Go through the records below and return each line that has "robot" in it.

• **EXTRACTED INFORMATION**:
○ ○ ○ ○
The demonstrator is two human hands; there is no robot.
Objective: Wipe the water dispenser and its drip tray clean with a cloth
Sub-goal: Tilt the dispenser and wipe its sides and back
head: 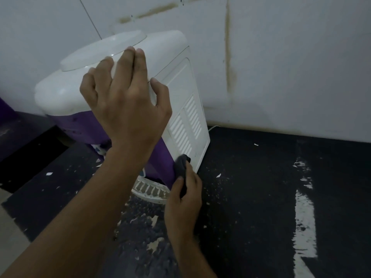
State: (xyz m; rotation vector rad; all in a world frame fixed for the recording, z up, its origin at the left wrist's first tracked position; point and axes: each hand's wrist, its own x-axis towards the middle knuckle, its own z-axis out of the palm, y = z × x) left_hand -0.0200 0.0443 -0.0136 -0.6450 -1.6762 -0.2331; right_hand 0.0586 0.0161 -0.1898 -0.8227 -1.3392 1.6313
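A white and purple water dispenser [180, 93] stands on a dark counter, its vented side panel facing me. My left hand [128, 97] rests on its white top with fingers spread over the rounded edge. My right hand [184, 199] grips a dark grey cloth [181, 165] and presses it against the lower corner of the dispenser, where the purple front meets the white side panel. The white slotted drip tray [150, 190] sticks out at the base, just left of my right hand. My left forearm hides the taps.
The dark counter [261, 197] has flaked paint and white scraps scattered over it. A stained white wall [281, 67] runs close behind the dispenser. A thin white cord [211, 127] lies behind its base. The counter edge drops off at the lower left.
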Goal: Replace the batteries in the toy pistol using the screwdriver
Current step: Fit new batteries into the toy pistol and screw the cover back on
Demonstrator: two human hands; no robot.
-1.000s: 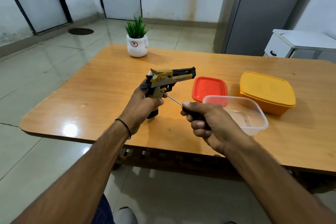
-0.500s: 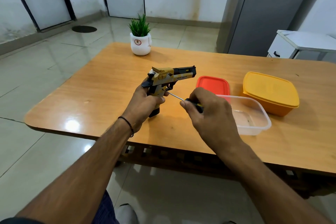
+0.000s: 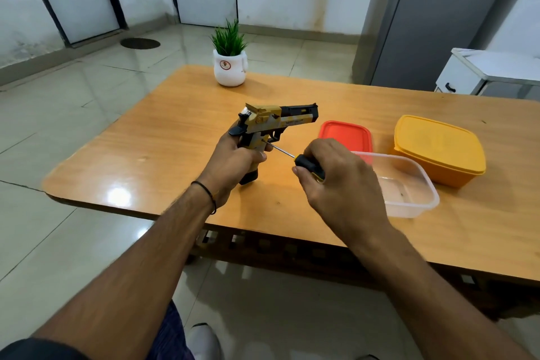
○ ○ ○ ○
• **ANSWER FOR THIS EXERCISE**:
The demonstrator is two human hands; there is no robot.
Demonstrator: two human hands; no robot.

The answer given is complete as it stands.